What this task involves: Count the lines below that contain the word "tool", and reply with only that number.

Dataset content:
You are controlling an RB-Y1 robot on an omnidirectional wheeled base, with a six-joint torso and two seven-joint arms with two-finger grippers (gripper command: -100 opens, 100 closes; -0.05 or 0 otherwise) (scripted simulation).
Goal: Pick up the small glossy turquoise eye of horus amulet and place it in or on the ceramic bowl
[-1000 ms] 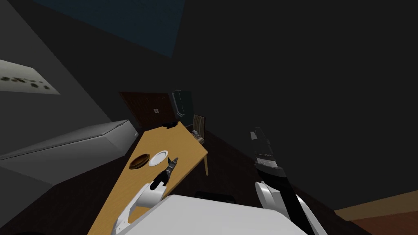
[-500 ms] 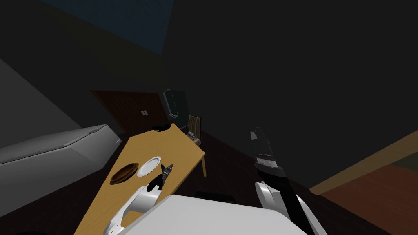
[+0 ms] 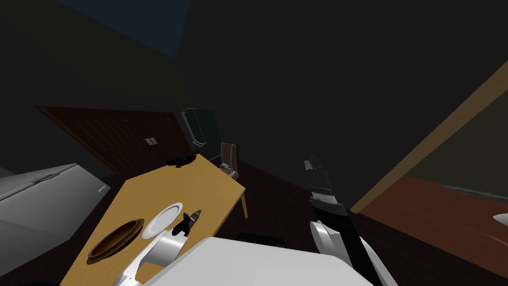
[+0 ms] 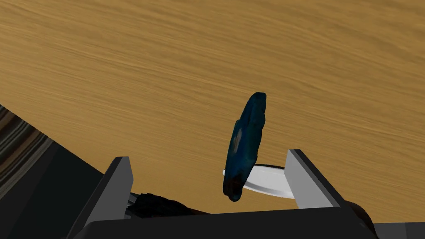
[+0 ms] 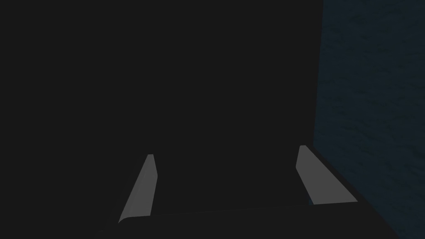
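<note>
The amulet (image 4: 245, 145), a flat dark blue-turquoise piece, stands edge-on between the fingers of my left gripper (image 4: 206, 155). The fingers are wide apart and neither touches it. Its lower end overlaps the rim of a white dish (image 4: 269, 182) on the wooden table (image 4: 166, 83). In the head view my left gripper (image 3: 195, 214) hovers just right of the white dish (image 3: 162, 221), and a brown bowl (image 3: 116, 240) lies left of that dish. My right gripper (image 3: 311, 161) is raised off to the right of the table, its fingers open (image 5: 226, 150) and holding nothing.
The table (image 3: 198, 183) ends close to the right of my left gripper. A small dark object (image 3: 181, 160) lies at its far end, with a chair (image 3: 229, 155) beyond the far corner. A grey block (image 3: 39, 198) stands to the left.
My view has swung right, so the table, dishes and grey block have slid left and down. My left gripper stays beside the white dish. My right arm holds still.
</note>
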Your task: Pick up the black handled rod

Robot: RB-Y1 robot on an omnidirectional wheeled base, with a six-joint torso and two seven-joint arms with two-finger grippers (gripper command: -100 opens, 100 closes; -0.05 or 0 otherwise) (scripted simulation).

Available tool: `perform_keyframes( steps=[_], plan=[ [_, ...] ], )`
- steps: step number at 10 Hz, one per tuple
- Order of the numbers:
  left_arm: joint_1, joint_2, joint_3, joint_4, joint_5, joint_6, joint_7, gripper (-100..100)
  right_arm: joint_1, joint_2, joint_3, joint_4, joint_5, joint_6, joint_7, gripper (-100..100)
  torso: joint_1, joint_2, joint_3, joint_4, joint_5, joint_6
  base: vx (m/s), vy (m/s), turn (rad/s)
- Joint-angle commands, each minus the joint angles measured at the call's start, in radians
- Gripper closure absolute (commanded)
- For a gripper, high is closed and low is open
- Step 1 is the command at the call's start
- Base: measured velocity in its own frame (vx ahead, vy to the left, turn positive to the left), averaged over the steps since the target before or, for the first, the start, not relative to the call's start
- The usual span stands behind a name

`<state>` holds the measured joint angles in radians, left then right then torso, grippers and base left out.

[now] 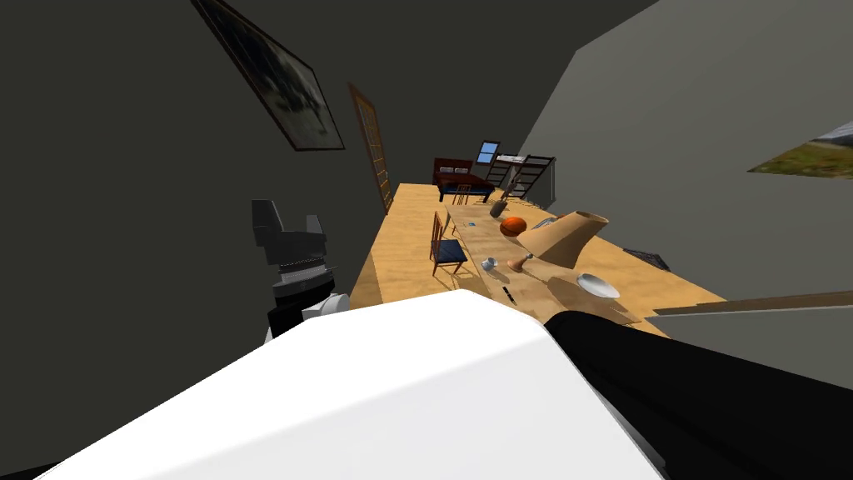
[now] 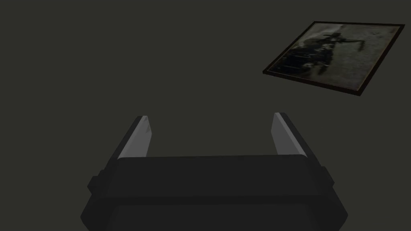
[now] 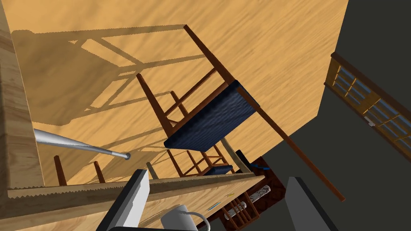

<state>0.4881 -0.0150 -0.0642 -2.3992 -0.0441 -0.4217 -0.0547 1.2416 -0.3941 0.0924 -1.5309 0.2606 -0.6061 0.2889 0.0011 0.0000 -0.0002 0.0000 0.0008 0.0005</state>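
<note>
Black handled rod (image 1: 506,293): lies small and dark at the near end of the long wooden table (image 1: 479,246), well apart from both claws. Beside the table, chair with blue seat (image 3: 212,120). Further along the top, tan lamp (image 1: 566,237), orange ball (image 1: 513,226), white dish (image 1: 598,286), mug (image 1: 489,263). Left gripper (image 2: 208,132) spread wide, empty, off to the left; right gripper (image 3: 216,200) wide too, empty, above the table's edge

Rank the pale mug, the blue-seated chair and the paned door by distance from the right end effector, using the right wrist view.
From the right end effector:
1. pale mug: close in front, on the table.
2. blue-seated chair: beyond the table edge.
3. paned door: farthest, well past the chair.
</note>
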Motion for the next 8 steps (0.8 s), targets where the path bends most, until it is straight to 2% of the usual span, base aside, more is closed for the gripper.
perform_keyframes(
  steps=[1,2,3,4,8],
  plan=[
    [0.0,0.0,0.0,0.0,0.0,0.0,0.0,0,0.016,-0.022,-0.002,0.05,0.016,0.005,0.004,-100,0.0,0.0,0.0,0.0,0.0,0.0,0.056,0.002,0.201],
    [0.0,0.0,0.0,0.0,0.0,0.0,0.0,0,0.028,-0.045,-0.004,0.082,0.03,0.018,0.005,-100,0.0,0.0,0.0,0.0,0.0,-0.001,0.086,-0.019,0.421],
    [0.0,0.0,0.0,0.0,0.0,0.0,0.0,0,0.028,-0.045,-0.004,0.099,0.03,0.018,0.005,-100,-0.002,-0.002,-0.001,0.0,0.0,-0.001,0.069,-0.038,0.153],
    [0.0,0.0,0.0,0.0,0.0,0.0,0.0,0,0.037,-0.069,-0.007,0.139,0.044,0.031,0.004,-100,-0.002,-0.001,-0.001,0.0,0.0,0.0,0.062,-0.053,0.205],
    [0.0,0.0,0.0,0.0,0.0,0.0,0.0,0,0.037,-0.164,-0.016,0.274,0.086,0.091,-0.003,-100,-0.008,-0.003,-0.001,0.0,-0.002,-0.001,0.076,-0.108,0.339]
  ],
)
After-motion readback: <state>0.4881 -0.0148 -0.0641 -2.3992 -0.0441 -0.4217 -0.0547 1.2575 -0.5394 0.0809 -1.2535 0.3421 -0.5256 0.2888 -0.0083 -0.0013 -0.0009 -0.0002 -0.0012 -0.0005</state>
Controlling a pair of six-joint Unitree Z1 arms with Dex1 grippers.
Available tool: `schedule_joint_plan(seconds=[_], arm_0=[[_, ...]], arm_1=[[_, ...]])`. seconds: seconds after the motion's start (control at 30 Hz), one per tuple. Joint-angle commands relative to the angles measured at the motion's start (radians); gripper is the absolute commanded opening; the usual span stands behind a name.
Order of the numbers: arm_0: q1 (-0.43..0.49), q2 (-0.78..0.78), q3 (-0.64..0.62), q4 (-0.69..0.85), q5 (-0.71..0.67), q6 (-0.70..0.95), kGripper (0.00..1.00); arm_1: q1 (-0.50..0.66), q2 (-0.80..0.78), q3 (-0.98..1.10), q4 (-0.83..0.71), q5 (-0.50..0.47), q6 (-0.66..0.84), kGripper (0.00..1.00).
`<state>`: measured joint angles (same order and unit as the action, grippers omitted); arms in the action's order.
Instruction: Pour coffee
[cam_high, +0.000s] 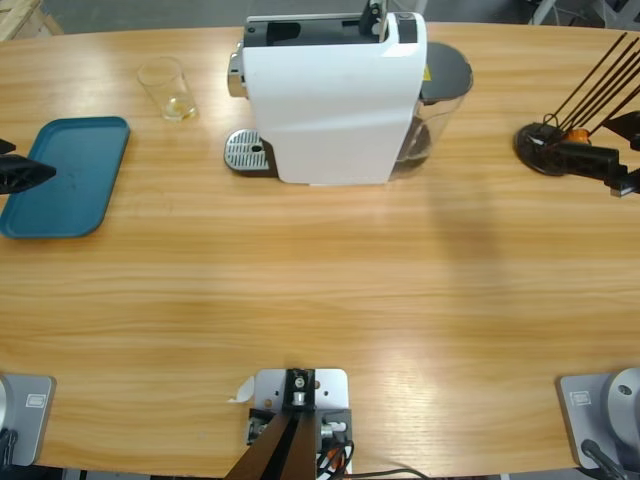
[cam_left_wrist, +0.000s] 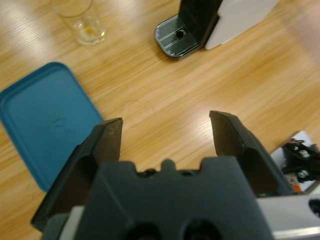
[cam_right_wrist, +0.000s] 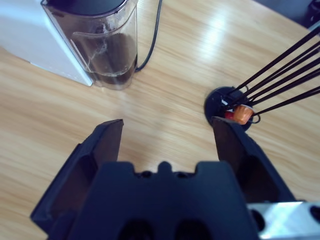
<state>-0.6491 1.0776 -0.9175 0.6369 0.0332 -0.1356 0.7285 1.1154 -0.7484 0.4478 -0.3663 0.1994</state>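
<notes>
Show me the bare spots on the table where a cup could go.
The wide wooden stretch in front of the coffee machine is bare. So is the teal tray. The back is crowded: glass beside the drip grate, capsule rack at the far end.

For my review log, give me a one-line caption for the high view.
White coffee machine at the table's far edge, a clear glass and teal tray to its left.

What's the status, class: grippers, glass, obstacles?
Left gripper open, empty, above tray. Right gripper open, empty, near capsule rack. Glass beside coffee machine. Nothing in the way.
</notes>
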Motion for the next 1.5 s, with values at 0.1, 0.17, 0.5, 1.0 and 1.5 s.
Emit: schedule_joint_plan(seconds=[0.1,0.17,0.5,1.0,1.5], arm_0=[[-0.020,-0.010,0.127,-0.087,0.027,-0.036,0.817],[-0.019,0.001,0.134,-0.092,0.038,-0.038,0.849],[-0.019,0.004,0.174,-0.149,0.067,-0.045,0.839],[-0.020,-0.008,0.182,-0.158,0.068,-0.043,0.839],[-0.020,-0.007,0.183,-0.160,0.067,-0.041,0.839]], arm_1=[[-0.312,0.026,-0.013,0.039,0.037,0.203,0.627],[-0.342,0.050,-0.029,0.050,0.044,0.204,0.639],[-0.383,0.271,-0.045,-0.012,0.107,0.218,0.738],[-0.473,0.331,-0.058,-0.061,0.099,0.201,0.724],[-0.528,0.436,-0.096,-0.067,0.108,0.184,0.720]])
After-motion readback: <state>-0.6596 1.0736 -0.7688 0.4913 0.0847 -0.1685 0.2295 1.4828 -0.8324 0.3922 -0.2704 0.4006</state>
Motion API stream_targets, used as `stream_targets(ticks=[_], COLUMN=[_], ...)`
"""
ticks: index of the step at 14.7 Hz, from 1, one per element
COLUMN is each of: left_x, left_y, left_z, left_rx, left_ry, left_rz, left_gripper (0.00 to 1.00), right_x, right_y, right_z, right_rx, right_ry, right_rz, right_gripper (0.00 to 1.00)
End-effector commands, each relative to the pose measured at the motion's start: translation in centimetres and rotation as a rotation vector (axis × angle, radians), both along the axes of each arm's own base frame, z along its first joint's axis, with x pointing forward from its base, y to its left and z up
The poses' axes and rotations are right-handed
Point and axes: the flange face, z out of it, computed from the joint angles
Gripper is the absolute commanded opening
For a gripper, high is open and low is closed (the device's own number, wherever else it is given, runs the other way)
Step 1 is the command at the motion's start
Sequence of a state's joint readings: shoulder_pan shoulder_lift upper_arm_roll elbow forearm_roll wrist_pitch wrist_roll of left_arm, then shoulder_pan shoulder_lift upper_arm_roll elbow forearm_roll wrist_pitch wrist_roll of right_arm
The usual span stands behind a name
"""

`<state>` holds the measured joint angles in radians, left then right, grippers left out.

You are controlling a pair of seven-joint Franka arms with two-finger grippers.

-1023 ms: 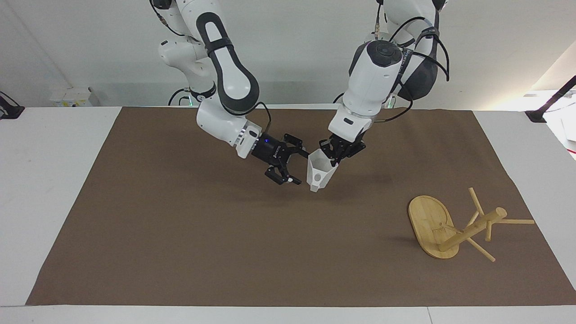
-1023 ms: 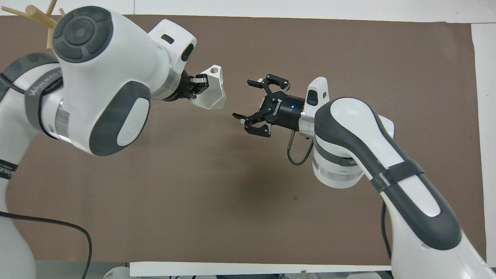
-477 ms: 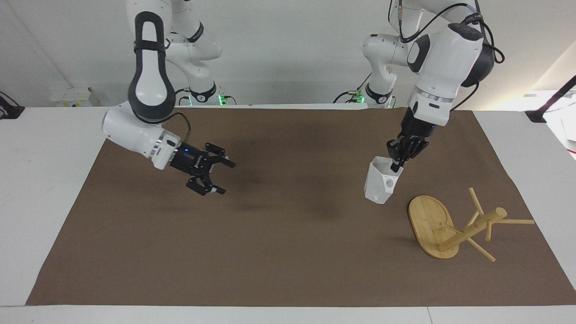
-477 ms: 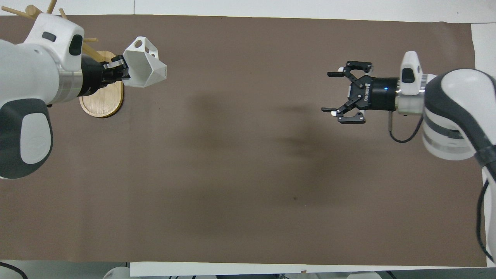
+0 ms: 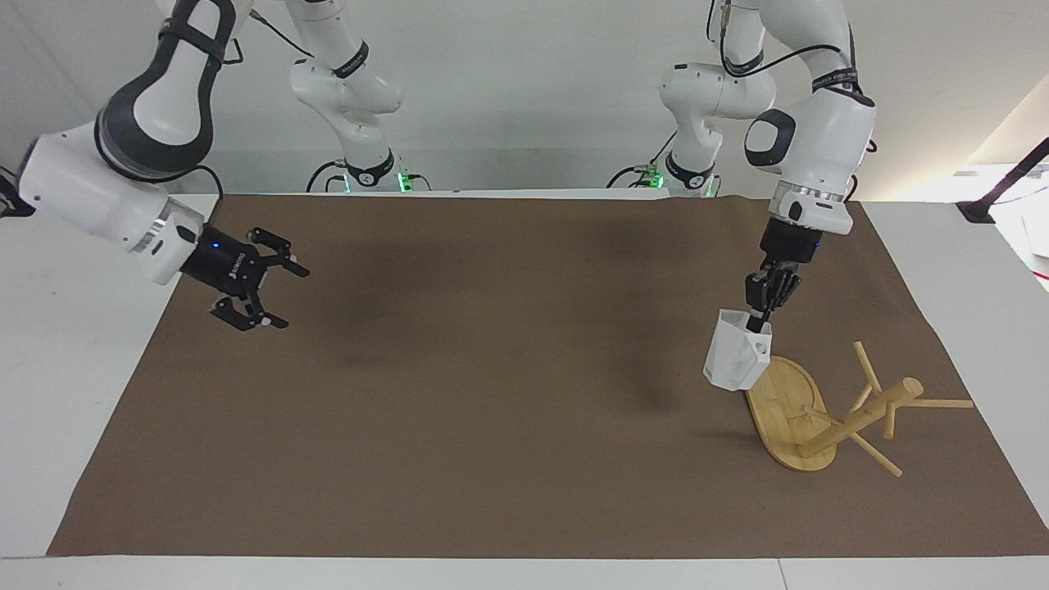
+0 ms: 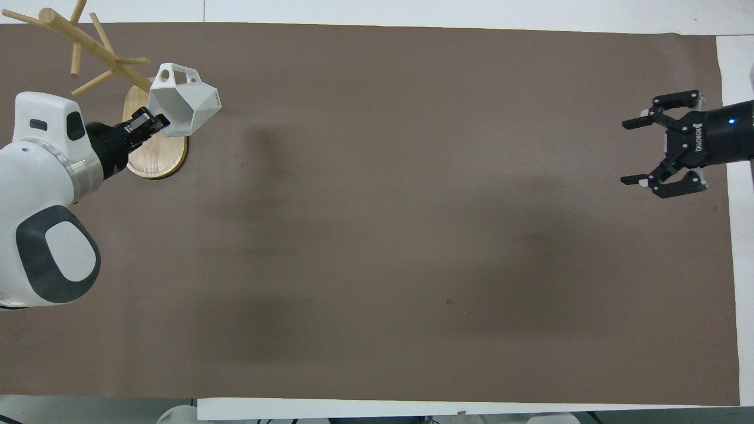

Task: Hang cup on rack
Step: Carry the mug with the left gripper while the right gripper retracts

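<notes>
The white faceted cup [image 5: 733, 360] hangs from my left gripper [image 5: 758, 324], which is shut on its rim. The cup is in the air over the edge of the rack's oval base [image 5: 787, 401], on the side toward the right arm's end of the table, and is clear of the pegs. The bamboo rack [image 5: 860, 418] sits at the left arm's end of the mat. In the overhead view the cup [image 6: 185, 103] lies beside the post [image 6: 88, 44], with my left gripper [image 6: 154, 122] over the base [image 6: 156, 162]. My right gripper [image 5: 288, 297] [image 6: 626, 152] is open and empty over the mat's edge at the right arm's end.
A brown mat [image 5: 508, 393] covers most of the white table [image 5: 82, 369]. Nothing else lies on it.
My left arm has carried the cup from the middle of the mat to the rack's base. My right arm has drawn back, open, to its own end of the table.
</notes>
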<state>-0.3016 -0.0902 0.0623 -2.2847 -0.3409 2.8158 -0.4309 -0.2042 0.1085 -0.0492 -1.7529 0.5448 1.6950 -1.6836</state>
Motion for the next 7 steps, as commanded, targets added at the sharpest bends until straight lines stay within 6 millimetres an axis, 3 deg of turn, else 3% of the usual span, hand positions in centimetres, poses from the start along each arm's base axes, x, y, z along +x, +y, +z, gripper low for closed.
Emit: stream_targets(ticks=[1, 3, 7], left_x=[1.4, 2.3, 3.3], left_y=[1.1, 3.0, 3.9], left_z=[-1.7, -2.4, -2.9], left_rx=[0.006, 0.018, -0.039], left_ry=[-0.006, 0.001, 0.016], left_rz=[0.027, 0.054, 0.113], left_gripper=[0.00, 0.00, 0.00], right_x=[-0.6, -1.4, -2.9], right_y=[-0.2, 0.4, 1.7], right_z=[3.9, 7.1, 13.5], right_rx=[-0.110, -0.212, -0.385], right_ry=[0.055, 0.073, 0.252], right_rz=[-0.098, -0.195, -0.543], right_gripper=[1.00, 1.00, 1.00])
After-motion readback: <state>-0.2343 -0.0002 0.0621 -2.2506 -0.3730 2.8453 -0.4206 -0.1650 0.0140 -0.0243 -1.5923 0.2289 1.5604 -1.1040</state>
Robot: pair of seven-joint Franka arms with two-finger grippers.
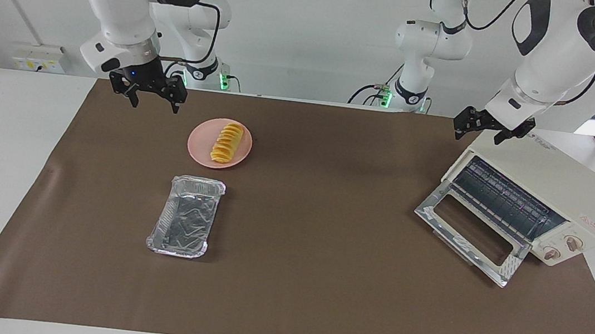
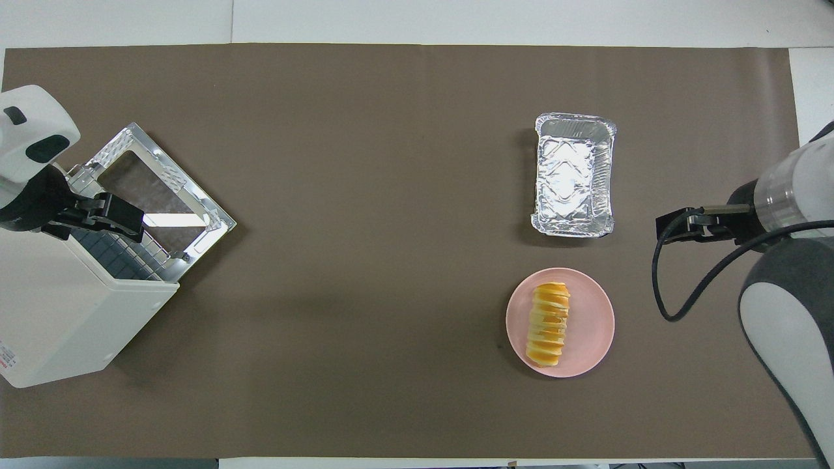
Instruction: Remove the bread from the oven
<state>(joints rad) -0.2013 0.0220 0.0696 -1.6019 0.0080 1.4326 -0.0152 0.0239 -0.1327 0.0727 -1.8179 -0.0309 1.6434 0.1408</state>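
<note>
The bread (image 1: 227, 142) lies on a pink plate (image 1: 199, 147) toward the right arm's end of the table; it also shows in the overhead view (image 2: 548, 324) on the plate (image 2: 596, 326). The cream-white oven (image 1: 549, 173) stands toward the left arm's end, also in the overhead view (image 2: 58, 312). Its glass door (image 1: 504, 269) is folded down open and the wire rack inside is bare. My left gripper (image 1: 479, 133) hangs open and empty over the oven's top edge. My right gripper (image 1: 155, 100) hangs open and empty in the air beside the plate.
An empty crinkled silver foil tray (image 1: 186, 216) lies farther from the robots than the plate, also in the overhead view (image 2: 575, 172). A brown mat (image 1: 318, 281) covers the table.
</note>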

Output below: 2